Last Balance sheet showed 19+ sen cash. NTA 52 sen. Trading at 30.5 sen, so, undervalued by P/NTA basis and interesting. However, business appears fairly valued (?). My estimate of 1 year EPS is around 1.2 sen. Excluding cash, the business is available for sale at 30.5 sen - 19 sen = 11.5 sen i.e. P/E of < 10, which is very fair for the future earnings from the 3 vessels. Total cash is around 190 million + meaning they can't scale / grow their business in the future - if they use the entire 190 million to buy 2-3 vessels, that cash is gone.

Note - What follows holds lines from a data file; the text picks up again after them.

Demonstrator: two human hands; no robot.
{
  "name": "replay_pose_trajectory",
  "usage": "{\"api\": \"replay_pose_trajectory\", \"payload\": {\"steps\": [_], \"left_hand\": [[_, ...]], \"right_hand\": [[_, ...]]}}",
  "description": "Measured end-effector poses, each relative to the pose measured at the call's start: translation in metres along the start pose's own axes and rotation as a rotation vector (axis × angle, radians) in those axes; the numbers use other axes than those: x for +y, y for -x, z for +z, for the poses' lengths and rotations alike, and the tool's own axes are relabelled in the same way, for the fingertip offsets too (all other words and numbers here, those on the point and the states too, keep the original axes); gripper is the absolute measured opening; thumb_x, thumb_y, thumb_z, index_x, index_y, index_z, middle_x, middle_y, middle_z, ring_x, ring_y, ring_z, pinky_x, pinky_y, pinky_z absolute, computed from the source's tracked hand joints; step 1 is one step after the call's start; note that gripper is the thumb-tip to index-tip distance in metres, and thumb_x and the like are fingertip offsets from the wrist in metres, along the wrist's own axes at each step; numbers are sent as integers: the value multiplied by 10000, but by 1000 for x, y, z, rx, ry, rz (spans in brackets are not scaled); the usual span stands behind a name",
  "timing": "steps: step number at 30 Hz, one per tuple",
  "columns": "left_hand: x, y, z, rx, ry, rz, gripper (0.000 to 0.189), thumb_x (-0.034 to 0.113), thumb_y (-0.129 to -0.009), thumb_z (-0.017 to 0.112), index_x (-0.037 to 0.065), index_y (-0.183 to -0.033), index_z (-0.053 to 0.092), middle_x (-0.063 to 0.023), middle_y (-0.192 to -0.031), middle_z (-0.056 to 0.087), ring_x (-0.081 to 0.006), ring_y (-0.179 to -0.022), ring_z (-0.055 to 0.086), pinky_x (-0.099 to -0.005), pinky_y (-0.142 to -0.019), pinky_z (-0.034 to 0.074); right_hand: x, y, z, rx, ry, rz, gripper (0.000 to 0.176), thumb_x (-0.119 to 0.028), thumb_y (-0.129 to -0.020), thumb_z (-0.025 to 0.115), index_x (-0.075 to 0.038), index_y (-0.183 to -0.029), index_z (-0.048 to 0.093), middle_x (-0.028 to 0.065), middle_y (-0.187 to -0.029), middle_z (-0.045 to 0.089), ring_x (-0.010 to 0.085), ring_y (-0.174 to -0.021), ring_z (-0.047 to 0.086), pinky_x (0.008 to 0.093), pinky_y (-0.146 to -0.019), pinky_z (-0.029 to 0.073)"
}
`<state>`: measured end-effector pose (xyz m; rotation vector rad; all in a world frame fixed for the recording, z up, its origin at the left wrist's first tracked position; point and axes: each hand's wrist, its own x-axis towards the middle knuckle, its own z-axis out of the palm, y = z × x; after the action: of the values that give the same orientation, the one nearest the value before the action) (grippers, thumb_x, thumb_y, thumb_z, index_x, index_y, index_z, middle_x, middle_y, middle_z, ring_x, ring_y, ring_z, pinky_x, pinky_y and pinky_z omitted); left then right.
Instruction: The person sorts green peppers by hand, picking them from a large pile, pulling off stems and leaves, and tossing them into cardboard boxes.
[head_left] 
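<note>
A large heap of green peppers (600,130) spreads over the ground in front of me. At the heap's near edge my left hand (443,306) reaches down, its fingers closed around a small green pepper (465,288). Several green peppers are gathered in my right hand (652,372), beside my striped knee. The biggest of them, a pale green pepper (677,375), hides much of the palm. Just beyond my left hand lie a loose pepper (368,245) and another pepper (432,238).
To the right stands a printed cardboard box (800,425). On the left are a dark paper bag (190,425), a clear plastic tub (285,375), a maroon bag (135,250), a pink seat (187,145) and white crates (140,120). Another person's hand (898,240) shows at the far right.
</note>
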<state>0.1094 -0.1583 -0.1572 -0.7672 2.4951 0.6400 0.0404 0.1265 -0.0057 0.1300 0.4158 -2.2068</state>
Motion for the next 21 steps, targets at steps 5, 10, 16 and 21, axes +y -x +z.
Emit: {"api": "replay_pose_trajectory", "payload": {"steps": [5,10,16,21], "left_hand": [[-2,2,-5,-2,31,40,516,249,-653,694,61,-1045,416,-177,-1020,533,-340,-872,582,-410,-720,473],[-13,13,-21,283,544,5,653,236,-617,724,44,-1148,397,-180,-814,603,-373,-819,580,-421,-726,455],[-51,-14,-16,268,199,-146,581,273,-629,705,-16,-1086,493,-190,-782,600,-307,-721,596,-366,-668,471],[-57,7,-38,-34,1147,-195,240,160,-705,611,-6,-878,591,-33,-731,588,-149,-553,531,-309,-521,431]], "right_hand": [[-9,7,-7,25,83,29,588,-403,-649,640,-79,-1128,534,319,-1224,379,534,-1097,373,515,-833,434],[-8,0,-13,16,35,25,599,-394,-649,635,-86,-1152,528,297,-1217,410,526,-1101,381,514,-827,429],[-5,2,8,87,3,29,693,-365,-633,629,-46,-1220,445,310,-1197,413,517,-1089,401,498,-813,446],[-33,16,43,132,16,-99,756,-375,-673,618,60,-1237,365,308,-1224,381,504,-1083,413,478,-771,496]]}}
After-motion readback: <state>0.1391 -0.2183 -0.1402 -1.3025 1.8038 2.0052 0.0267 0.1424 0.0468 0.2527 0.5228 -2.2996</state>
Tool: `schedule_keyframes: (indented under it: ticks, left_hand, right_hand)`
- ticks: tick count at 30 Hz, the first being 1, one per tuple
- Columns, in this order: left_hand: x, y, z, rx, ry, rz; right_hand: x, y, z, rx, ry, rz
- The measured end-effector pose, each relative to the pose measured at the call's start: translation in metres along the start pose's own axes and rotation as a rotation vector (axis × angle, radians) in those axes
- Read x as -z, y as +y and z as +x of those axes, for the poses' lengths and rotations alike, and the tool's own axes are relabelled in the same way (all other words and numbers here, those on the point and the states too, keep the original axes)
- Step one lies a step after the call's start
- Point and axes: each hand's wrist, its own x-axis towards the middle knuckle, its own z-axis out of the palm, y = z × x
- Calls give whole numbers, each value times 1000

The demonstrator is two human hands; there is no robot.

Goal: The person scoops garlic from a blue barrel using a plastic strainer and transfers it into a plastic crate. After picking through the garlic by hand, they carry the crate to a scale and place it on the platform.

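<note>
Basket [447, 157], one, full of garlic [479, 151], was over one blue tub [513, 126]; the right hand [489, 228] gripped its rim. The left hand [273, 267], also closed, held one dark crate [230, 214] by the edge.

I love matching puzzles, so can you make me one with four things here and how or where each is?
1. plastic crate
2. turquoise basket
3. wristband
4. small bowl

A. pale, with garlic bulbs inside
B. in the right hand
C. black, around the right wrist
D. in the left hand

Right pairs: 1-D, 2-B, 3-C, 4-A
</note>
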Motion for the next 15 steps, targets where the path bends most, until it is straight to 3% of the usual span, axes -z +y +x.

If they pay out the 190 million + cash as dividends, market is going to drop down ex-div. We already seen that market is pricing fairly - on the last ex-div date, price fell 1.5 sen, exactly equal to the dividend paid out. At this juncture, this is now a penny stock with little upside / downside prospect.
It's not clear to me what happened to MAYBULK. I haven't monitored for over a decade and suddenly noticed this business is nothing like the business that it was 10-18 years ago. It looks to me this company is now ceasing / substantially reducing market's interest.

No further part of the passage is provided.